### Exercise objective:
Below this line is a set of entries; quote exactly the lines from the line that contains "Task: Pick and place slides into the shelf" to the line that contains "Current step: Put", both lines included.

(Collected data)
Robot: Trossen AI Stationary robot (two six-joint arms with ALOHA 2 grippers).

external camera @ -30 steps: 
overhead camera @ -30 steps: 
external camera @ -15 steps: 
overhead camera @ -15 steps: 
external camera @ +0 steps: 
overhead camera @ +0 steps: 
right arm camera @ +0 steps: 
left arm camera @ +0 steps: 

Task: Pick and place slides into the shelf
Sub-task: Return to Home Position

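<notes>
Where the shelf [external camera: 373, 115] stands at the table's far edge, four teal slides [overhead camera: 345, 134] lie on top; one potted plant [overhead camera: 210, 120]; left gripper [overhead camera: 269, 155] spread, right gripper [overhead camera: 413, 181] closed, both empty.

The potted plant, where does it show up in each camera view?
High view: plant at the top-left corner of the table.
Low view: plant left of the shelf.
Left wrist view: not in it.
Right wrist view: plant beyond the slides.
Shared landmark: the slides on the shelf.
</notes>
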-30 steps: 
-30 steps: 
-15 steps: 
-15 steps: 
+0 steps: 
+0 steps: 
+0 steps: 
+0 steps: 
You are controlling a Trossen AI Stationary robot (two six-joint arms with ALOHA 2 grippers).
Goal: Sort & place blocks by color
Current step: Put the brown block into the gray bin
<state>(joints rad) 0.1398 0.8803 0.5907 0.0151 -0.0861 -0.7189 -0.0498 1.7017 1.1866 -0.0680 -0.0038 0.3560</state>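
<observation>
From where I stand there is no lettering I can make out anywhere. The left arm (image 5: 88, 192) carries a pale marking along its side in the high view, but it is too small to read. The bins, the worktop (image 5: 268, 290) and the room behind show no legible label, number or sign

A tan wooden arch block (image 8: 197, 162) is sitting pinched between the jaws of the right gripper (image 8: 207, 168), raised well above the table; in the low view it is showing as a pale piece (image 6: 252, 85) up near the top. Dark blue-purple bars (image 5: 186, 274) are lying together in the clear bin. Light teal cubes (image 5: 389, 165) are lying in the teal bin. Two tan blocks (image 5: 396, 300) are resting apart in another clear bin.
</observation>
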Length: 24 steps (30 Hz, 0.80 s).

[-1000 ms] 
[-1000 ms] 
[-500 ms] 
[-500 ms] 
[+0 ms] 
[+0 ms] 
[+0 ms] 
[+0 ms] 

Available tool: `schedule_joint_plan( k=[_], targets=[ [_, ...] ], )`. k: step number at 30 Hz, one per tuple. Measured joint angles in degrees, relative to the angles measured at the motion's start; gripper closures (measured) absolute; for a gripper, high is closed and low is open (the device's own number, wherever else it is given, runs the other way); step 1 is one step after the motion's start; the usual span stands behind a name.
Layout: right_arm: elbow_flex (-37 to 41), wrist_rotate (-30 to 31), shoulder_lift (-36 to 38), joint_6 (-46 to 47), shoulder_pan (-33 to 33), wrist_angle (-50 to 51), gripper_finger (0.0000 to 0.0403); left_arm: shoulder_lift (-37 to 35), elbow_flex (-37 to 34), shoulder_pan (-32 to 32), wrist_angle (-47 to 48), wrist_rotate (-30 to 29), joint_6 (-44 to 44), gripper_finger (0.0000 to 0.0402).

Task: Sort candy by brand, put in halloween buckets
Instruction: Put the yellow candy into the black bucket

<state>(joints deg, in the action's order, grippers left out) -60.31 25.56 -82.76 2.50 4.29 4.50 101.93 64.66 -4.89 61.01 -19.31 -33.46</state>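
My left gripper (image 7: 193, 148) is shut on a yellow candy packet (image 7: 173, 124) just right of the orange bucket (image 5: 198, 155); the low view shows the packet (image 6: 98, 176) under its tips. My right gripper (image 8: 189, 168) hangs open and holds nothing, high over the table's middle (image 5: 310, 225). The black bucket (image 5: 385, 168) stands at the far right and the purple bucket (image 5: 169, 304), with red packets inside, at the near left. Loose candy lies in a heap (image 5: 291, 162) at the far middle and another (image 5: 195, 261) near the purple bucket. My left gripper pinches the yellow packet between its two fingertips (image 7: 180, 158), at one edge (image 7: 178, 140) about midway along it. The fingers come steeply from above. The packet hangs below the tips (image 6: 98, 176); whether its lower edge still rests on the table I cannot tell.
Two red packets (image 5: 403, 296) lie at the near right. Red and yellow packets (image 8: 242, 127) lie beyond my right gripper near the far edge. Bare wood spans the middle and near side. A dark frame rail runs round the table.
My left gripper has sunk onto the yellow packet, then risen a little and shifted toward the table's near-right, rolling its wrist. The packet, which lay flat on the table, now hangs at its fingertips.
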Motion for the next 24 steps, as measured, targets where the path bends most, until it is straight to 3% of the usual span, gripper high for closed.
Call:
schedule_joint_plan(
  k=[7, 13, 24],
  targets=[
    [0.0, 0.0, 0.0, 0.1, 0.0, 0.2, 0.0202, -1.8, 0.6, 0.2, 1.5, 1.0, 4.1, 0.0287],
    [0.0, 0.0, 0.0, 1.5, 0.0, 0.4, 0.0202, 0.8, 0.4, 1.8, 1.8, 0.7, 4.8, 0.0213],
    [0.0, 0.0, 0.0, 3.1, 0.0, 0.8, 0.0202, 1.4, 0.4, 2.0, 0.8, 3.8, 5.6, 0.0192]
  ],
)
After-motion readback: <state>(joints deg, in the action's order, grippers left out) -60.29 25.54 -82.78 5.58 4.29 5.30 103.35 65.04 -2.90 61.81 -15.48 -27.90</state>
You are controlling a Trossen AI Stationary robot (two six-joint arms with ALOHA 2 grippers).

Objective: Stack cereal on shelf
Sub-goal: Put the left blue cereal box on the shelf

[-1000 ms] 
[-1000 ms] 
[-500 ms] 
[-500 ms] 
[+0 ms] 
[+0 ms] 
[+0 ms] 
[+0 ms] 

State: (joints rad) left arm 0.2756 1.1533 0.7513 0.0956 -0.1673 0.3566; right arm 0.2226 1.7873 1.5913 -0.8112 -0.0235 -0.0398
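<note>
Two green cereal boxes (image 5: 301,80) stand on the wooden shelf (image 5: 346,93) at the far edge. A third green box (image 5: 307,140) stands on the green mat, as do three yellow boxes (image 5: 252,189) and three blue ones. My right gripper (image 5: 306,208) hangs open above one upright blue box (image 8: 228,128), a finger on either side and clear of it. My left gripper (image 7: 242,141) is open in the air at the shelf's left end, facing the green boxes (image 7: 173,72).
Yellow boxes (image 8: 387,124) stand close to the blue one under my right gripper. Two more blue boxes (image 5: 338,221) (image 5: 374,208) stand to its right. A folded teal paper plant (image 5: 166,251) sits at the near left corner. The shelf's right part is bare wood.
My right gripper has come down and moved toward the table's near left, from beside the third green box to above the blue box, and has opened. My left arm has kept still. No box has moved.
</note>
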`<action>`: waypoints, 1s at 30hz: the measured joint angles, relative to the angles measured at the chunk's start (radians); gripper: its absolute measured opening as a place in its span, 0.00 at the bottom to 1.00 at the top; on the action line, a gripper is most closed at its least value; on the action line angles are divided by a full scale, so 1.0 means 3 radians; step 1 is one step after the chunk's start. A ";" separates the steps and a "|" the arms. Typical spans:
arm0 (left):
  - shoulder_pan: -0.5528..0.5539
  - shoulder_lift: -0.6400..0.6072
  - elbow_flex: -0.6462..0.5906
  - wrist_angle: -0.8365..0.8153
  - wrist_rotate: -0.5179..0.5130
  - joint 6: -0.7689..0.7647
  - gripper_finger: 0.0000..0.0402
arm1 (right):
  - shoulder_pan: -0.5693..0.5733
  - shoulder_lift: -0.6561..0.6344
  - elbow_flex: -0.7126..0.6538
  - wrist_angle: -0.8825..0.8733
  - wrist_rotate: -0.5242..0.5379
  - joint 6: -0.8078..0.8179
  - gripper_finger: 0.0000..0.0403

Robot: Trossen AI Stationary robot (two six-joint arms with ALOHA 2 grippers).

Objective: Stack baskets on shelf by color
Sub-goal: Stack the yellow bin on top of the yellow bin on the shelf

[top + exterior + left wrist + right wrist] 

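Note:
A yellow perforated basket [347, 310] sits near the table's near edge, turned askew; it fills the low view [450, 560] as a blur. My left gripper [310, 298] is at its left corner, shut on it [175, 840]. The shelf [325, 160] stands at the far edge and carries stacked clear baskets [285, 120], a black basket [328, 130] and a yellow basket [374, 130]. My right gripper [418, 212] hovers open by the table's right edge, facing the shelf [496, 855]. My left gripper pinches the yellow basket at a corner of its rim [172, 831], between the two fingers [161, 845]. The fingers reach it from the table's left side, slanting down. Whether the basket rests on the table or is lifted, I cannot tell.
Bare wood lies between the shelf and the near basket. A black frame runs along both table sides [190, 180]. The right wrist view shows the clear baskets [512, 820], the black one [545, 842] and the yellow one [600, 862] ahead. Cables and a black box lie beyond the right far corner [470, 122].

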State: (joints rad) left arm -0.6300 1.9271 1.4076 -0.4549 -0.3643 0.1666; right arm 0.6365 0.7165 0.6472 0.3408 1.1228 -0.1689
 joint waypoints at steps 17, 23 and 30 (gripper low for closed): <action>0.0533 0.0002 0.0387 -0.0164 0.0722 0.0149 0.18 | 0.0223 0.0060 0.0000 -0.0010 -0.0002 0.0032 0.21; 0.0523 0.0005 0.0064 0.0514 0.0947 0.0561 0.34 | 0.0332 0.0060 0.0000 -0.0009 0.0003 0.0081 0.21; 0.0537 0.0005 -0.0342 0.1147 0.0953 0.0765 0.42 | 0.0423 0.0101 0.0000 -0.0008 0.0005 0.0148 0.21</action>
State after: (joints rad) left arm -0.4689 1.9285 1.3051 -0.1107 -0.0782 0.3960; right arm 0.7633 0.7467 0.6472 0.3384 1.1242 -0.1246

### Exercise response:
Task: Pick and place slides into the shelf
Sub-task: Return to Home Position

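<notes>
Where the shelf [external camera: 373, 115] stands at the table's far edge, four teal slides [overhead camera: 345, 134] lie on top; one potted plant [overhead camera: 210, 120]; left gripper [overhead camera: 269, 155] spread, right gripper [overhead camera: 413, 181] closed, both empty.

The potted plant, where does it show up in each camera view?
High view: plant at the top-left corner of the table.
Low view: plant left of the shelf.
Left wrist view: not in it.
Right wrist view: plant beyond the slides.
Shared landmark: the slides on the shelf.
</notes>
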-30 steps: 
-30 steps: 
-15 steps: 
-15 steps: 
+0 steps: 
+0 steps: 
+0 steps: 
+0 steps: 
You are controlling a Trossen AI Stationary robot (two six-joint arms with ALOHA 2 grippers).
Goal: Sort & place blocks by color
Current step: Put the brown block into the gray bin

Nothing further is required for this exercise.